# Required work
The data below is to be output in full, unchanged.

# Stored data
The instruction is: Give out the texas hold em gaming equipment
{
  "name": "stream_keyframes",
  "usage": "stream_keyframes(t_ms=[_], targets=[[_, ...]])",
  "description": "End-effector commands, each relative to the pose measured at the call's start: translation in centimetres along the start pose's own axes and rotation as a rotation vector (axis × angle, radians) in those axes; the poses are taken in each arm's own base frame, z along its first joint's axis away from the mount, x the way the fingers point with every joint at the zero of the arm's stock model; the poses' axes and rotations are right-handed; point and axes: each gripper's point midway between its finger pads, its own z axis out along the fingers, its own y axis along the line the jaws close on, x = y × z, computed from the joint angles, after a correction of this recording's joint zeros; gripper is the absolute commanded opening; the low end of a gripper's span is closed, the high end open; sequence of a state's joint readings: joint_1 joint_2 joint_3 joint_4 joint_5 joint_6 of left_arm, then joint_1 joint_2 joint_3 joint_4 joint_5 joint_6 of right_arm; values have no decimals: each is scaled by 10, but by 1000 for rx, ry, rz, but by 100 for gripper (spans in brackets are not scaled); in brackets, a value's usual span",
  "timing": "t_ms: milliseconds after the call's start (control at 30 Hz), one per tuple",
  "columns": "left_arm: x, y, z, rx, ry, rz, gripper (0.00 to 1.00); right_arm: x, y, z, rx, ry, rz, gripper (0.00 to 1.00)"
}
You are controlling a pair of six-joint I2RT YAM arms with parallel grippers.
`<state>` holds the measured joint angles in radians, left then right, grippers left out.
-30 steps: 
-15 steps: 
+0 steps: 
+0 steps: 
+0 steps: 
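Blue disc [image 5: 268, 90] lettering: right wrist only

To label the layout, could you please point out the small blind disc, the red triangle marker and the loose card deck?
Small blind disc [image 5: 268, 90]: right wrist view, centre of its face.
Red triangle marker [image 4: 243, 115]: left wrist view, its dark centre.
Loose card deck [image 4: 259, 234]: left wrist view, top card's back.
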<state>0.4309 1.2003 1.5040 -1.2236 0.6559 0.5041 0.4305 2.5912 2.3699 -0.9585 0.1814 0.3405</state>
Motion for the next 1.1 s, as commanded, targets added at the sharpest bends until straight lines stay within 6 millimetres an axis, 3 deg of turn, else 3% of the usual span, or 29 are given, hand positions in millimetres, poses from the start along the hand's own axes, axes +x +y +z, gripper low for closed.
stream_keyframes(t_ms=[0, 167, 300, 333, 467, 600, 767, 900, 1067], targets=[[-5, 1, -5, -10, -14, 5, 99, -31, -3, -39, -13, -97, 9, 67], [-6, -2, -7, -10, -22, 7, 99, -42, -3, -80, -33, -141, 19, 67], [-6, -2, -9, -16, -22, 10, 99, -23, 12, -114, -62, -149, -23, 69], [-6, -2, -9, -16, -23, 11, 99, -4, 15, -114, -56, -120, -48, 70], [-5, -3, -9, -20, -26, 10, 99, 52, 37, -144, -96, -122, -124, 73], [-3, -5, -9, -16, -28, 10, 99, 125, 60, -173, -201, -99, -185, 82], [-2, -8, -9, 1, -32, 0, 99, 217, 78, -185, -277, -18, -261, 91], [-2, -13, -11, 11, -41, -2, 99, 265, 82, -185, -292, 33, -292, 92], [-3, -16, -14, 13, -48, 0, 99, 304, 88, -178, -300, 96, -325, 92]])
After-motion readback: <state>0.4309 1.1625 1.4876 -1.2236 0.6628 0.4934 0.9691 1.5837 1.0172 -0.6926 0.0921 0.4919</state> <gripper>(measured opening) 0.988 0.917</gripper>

# Exercise answer
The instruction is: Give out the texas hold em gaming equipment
{
  "name": "stream_keyframes",
  "usage": "stream_keyframes(t_ms=[_], targets=[[_, ...]])",
  "description": "End-effector commands, each relative to the pose measured at the call's start: translation in centimetres along the start pose's own axes and rotation as a rotation vector (axis × angle, radians) in those axes; the poses are taken in each arm's own base frame, z along its first joint's axis away from the mount, x the way the fingers point with every joint at the zero of the arm's stock model; the poses' axes and rotations are right-handed; point and axes: each gripper's point midway between its finger pads, its own z axis out along the fingers, its own y axis along the line the jaws close on, x = y × z, computed from the joint angles, after a correction of this recording's joint zeros; gripper is the absolute commanded opening; the low end of a gripper's span is closed, the high end open; sequence of a state's joint readings: joint_1 joint_2 joint_3 joint_4 joint_5 joint_6 of left_arm, then joint_1 joint_2 joint_3 joint_4 joint_5 joint_6 of right_arm; values have no decimals: each is scaled by 10, but by 1000 for rx, ry, rz, but by 100 for gripper (spans in brackets are not scaled); in brackets, a value's usual span",
  "timing": "t_ms: milliseconds after the call's start (control at 30 Hz), one per tuple",
  "columns": "left_arm: x, y, z, rx, ry, rz, gripper (0.00 to 1.00); right_arm: x, y, z, rx, ry, rz, gripper (0.00 to 1.00)"
}
You are controlling a pair of six-joint I2RT YAM arms with parallel grippers.
`<state>` holds the measured joint angles in radians, left then right, grippers left out.
-30 steps: 
-15 steps: 
+0 steps: 
+0 steps: 
+0 steps: 
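Blue disc [image 5: 268, 90] lettering: right wrist only

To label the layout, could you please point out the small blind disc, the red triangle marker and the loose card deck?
Small blind disc [image 5: 268, 90]: right wrist view, centre of its face.
Red triangle marker [image 4: 243, 115]: left wrist view, its dark centre.
Loose card deck [image 4: 259, 234]: left wrist view, top card's back.
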<state>0.4309 1.2003 1.5040 -1.2236 0.6559 0.5041 0.4305 2.5912 2.3699 -0.9585 0.1814 0.3405</state>
Motion for the next 1.1 s, as commanded, targets added at the sharpest bends until straight lines stay within 6 millimetres an axis, 3 deg of turn, else 3% of the usual span, or 29 are given, hand positions in millimetres, poses from the start along the hand's own axes, axes +x +y +z, gripper low for closed.
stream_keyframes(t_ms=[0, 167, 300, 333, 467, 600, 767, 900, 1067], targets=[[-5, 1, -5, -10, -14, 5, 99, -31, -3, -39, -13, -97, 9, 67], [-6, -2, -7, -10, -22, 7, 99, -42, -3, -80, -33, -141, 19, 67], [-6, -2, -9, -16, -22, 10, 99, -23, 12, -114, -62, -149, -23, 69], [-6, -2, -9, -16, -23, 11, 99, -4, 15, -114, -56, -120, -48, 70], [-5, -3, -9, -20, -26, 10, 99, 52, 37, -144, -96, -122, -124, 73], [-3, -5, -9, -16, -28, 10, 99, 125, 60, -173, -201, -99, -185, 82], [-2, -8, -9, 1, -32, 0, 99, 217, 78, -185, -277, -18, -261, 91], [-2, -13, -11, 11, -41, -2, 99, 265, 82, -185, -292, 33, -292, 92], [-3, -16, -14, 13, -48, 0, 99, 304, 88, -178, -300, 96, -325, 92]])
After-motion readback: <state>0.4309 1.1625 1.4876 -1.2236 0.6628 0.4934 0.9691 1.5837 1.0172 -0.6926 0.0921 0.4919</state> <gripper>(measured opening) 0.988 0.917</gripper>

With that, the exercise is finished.